> _Available data_
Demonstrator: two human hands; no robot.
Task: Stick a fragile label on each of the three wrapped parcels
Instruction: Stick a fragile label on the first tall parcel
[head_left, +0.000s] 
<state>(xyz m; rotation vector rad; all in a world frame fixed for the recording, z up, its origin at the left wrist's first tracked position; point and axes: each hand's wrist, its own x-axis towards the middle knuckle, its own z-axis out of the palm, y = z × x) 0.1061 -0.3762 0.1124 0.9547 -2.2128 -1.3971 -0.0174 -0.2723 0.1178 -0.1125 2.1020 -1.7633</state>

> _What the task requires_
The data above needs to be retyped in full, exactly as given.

> _Expected output_
Demonstrator: two human hands; no robot.
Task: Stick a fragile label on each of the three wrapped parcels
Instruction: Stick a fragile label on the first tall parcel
[head_left, +0.000s] 
<state>(xyz m; rotation vector rad; all in a world frame fixed for the recording, z up, its origin at the left wrist's first tracked position; point and axes: each hand's wrist, its own x-axis towards the middle knuckle, its own z-axis out of the palm, y = z × x) 0.1061 -0.3762 0.1124 0.9547 -2.2128 -1.3971 -0.0174 -0.2723 0.1178 -0.1125 2.1020 -1.7633</state>

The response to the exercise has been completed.